Adesso qualcuno mi spieghi per quale motivo è stato definito INUTILE l’attacco di alcuni partiti all’esistenza dei Senatori a Vita. Piccolissima premessa: non parto dal presupposto che siano inutili. O meglio, non è questa la sede per dirlo. Mi sto solo chiedendo cosa c’è di sbagliato nel chiederselo. Riassunto dei riassunti: i fedelissimi del Cavaliere, ergo i politici della neo-rinnovata Forza Italia, chiedono alla Giunta delle elezioni un supplemento di documentazione che confermi il "valore sociale" di alcuni di loro.
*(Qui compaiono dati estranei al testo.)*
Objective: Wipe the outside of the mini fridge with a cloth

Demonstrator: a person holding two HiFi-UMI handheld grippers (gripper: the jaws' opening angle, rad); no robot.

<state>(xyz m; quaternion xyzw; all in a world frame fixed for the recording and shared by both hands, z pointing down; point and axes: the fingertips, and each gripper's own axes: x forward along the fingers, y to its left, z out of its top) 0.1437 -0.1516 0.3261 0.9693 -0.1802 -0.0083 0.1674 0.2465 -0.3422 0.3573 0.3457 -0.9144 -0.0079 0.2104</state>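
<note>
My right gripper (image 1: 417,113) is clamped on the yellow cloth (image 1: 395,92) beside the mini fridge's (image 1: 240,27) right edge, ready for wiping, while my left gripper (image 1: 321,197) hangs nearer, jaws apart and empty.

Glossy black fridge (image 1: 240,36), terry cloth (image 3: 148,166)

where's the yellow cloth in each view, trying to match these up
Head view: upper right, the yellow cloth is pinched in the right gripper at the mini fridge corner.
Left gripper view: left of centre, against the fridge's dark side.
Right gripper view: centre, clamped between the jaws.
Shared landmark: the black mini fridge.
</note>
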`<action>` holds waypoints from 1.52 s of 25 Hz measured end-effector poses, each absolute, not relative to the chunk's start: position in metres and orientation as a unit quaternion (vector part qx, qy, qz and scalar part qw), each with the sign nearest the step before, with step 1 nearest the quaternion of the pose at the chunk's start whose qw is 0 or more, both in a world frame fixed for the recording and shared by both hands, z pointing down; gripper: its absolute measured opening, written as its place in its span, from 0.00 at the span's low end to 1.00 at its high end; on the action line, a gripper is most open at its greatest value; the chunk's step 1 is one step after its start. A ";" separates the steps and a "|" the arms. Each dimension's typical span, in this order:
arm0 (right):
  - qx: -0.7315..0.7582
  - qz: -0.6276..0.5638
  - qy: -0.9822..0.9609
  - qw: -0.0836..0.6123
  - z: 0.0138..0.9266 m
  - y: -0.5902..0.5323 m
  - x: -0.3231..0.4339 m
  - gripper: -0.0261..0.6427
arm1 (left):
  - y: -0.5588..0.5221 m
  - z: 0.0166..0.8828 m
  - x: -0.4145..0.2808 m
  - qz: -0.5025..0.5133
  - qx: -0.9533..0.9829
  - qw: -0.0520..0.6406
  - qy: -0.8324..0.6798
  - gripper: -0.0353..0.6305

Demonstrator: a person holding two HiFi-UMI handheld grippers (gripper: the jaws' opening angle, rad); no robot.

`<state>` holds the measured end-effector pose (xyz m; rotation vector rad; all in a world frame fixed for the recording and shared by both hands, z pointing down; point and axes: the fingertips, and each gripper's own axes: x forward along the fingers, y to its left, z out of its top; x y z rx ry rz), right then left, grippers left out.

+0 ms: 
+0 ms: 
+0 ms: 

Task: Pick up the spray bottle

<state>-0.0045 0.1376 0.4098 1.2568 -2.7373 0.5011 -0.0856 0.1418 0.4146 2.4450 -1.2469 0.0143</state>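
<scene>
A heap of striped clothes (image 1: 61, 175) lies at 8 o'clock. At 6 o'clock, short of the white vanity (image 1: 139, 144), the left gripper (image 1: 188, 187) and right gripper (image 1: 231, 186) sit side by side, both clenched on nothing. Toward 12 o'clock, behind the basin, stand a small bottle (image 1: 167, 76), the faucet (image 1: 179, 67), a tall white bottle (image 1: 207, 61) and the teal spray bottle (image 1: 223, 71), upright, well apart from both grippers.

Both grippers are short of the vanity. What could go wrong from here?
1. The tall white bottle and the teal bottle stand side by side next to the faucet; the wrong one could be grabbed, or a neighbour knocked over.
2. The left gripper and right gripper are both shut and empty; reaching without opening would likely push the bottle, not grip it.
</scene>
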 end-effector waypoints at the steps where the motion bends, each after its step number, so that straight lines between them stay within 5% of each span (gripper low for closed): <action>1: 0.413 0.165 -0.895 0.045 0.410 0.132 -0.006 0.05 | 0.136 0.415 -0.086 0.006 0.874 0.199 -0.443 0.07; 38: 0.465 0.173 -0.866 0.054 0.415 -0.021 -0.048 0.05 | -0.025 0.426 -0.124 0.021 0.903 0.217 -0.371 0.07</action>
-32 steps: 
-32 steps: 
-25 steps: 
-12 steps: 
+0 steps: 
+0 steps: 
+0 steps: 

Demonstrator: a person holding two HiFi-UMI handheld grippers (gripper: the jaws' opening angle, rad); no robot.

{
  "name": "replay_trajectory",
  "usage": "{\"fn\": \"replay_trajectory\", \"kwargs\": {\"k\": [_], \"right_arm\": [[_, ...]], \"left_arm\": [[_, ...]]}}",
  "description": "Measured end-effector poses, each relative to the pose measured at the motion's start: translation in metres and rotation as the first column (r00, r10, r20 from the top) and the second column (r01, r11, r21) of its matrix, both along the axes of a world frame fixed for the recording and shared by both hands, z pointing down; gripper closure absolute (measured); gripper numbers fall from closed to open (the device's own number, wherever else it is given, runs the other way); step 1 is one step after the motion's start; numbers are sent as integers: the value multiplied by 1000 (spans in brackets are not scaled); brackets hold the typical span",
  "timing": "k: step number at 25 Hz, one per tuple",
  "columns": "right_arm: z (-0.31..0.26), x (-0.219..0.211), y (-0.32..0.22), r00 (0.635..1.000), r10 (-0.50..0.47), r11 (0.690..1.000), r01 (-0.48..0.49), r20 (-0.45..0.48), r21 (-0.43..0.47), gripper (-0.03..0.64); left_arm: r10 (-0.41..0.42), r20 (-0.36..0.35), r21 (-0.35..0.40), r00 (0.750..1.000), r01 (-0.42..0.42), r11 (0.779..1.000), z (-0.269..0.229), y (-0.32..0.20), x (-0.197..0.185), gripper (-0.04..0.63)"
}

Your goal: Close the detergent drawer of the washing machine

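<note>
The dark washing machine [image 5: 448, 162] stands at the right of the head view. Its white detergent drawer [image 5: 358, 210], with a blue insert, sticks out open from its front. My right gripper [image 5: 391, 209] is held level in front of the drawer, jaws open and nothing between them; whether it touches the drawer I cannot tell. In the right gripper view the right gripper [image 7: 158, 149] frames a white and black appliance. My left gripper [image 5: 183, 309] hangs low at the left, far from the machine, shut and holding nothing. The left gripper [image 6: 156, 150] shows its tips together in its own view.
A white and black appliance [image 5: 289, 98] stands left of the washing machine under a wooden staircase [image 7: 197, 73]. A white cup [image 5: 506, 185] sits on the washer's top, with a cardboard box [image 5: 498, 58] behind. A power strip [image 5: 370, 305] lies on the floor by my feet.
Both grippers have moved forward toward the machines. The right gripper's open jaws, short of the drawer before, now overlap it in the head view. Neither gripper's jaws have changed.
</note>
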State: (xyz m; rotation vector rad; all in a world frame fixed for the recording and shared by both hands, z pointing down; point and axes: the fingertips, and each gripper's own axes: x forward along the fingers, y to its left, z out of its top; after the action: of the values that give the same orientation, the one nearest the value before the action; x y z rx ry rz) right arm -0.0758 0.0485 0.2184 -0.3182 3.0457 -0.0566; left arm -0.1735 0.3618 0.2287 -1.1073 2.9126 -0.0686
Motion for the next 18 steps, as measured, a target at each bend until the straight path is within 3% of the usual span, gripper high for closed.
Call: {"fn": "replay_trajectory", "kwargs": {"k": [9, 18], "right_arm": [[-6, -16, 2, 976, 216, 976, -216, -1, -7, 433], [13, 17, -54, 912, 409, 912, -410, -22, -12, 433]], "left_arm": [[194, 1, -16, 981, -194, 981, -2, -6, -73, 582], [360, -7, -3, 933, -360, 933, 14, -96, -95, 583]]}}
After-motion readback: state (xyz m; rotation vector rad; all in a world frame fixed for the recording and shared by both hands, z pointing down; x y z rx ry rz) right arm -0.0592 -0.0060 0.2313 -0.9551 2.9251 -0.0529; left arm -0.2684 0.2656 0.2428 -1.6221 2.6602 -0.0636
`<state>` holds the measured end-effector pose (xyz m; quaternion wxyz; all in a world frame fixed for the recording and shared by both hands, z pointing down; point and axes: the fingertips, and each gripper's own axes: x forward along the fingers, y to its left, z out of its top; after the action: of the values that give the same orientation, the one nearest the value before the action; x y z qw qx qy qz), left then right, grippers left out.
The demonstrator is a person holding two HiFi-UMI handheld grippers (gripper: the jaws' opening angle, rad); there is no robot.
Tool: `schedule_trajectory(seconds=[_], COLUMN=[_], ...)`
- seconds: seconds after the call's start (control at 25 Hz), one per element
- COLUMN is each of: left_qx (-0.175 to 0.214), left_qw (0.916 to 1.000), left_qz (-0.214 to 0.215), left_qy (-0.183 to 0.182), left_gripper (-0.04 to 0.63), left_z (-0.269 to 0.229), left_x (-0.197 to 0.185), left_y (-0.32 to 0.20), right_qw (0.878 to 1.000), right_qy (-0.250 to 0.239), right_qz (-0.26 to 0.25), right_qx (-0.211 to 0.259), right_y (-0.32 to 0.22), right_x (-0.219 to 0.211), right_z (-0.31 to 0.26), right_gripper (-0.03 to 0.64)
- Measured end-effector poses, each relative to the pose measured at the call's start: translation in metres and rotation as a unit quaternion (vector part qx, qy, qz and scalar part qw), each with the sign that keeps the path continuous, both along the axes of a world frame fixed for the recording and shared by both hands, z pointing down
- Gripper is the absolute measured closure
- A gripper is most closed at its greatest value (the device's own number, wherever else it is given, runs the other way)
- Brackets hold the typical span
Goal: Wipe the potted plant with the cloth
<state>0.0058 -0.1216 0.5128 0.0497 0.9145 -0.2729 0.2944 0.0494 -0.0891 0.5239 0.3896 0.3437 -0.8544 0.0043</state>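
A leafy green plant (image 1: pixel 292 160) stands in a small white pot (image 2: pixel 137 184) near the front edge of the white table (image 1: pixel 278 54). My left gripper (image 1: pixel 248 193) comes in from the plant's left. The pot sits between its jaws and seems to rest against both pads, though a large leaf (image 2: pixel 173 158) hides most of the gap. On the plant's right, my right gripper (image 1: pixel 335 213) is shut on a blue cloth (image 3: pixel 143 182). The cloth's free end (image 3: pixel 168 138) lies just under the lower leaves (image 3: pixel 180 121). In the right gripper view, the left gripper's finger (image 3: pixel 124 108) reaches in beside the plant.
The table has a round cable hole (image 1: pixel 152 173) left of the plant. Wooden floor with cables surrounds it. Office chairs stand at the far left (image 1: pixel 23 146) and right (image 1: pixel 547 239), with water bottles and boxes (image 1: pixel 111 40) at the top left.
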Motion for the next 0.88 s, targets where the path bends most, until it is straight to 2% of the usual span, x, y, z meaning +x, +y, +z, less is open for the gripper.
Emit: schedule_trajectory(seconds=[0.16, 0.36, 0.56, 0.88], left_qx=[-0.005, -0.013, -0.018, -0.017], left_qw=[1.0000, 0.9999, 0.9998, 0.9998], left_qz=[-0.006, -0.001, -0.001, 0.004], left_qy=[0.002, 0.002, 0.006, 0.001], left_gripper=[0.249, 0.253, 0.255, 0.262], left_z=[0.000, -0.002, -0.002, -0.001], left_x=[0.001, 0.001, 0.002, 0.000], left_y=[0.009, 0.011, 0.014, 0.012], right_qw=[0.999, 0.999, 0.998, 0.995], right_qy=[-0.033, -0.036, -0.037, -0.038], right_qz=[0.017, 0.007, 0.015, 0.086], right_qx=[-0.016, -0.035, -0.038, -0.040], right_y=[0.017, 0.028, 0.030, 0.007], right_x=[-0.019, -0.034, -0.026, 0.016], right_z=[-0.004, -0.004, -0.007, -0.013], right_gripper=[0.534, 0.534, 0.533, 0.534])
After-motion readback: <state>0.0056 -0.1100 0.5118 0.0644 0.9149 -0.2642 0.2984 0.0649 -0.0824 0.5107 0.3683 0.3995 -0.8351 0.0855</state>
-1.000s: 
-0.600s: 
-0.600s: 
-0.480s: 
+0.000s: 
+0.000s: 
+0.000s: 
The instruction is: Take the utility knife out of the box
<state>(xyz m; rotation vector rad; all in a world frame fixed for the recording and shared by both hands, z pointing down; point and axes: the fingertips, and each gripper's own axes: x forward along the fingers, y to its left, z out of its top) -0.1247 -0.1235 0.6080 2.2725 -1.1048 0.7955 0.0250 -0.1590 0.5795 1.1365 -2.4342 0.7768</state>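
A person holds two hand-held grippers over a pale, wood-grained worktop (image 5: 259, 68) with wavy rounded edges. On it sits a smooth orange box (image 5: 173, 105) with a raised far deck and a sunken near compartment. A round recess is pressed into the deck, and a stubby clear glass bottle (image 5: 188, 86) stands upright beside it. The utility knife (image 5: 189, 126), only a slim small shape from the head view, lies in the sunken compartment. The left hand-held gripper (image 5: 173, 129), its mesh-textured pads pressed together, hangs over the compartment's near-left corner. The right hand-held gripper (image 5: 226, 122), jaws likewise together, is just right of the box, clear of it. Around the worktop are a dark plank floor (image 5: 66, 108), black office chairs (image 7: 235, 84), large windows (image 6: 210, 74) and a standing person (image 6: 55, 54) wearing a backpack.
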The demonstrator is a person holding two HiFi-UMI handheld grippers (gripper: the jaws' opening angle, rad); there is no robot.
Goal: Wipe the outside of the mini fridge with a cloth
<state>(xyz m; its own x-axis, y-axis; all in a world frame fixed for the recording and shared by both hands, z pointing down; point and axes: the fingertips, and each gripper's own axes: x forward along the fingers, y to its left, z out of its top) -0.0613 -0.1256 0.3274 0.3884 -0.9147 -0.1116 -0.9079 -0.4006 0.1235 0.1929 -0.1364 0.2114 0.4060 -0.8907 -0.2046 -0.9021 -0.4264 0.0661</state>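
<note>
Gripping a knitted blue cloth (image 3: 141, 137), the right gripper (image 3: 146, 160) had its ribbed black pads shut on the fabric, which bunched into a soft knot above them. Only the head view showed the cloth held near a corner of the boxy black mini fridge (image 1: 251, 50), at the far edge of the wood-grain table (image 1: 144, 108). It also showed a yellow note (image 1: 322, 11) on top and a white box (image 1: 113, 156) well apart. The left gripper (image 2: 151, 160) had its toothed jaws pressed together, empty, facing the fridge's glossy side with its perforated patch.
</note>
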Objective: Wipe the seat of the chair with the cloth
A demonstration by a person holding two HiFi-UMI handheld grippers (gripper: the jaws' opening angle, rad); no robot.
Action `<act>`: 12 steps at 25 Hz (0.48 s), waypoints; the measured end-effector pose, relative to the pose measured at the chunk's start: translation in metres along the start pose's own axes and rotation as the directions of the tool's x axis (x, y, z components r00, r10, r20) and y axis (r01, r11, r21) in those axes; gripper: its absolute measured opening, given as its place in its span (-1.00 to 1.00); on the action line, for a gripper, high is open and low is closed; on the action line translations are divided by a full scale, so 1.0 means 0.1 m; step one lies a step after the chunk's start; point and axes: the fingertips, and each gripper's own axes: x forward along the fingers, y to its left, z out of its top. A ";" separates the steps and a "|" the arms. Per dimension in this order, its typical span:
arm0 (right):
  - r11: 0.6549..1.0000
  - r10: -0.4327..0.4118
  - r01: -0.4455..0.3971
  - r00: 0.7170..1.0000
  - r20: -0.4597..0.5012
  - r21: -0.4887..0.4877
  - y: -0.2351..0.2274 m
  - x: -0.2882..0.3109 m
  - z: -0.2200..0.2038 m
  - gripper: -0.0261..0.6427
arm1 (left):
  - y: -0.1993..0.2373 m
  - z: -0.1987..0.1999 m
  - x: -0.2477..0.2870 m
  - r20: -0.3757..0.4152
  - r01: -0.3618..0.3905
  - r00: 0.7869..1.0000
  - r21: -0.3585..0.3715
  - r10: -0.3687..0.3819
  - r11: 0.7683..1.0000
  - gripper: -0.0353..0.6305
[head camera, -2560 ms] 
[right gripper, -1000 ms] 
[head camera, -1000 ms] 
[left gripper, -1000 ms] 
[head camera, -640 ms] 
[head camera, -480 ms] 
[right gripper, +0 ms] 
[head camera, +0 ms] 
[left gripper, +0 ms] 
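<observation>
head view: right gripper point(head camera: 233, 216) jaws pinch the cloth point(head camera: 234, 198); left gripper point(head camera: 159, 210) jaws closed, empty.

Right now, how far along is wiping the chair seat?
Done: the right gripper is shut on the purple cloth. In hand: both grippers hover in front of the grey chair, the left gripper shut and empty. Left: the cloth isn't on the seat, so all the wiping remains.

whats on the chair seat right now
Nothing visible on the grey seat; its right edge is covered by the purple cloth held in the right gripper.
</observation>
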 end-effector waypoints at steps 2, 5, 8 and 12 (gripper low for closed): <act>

Da ricordarsi che dicesi Senatore a Vita chi, secondo il Presidente della Repubblica (colui che può nominarli) è considerato un cittadino italiano che abbia illustrato la Patria per altissimi meriti nel campo sociale, scientifico, artistico e letterario.
Stiamo qui tanto a chiederci se la nostra Costituzione non vada rivista e rimaneggiata e poi non ci accorgiamo, che a prescindere dall’utilità o meno dei Senatori a Vita (ma in un Parlamento composto da quasi 1000 persone quale può essere il loro valore aggiunto? Dovrebbero essere da esempio perché la politica sceglie normali cittadini da mettere sugli scranni? 5 persone?), stiamo procedendo con un retaggio del vecchio sistema bicamerale, in cui i deputati venivano eletti, mentre i senatori erano scelti dal Re. Modernamente parlando da Re-Giorgio-Napolitano.
Alla faccia del Paese evoluto. Alla faccia di voler cambiare la legge elettorale, soprattutto (e solo) ora che la Consulta ha bocciato il famigerato Porcellum. Forse qui sarebbe il caso di cambiare ben altro.
Perciò la questione, come ben si comprende, non è tanto capire se i Senatori a Vita nominati, siano all’altezza del loro incarico (che prevede quali mansioni?), ma domandarsi se e quanto servano. Quindi chiedo nuovamente: perché definire INUTILE l’attacco di alcuni partiti sull’esistenza di queste personalità? Non è un interrogativo che ci siamo posti anche noi almeno una volta? Soprattutto in un momento in cui si chiedono forti cambiamenti? Se non vengono fatti questi, di quali cambiamenti stiamo parlando? Perciò basta con le parole e con le prese di posizioni che per forza devono essere discordanti da partito a partito. Non sta scritto da nessuna parte che in politica ci debbano essere per forza dei nemici. Mentre come deve funzionare il Parlamento è scritto. Sulla nostra Costituzione. Che forse pare davvero un po’ vetusta. E-che-novità! Non è ancora il momento buono per modificarla?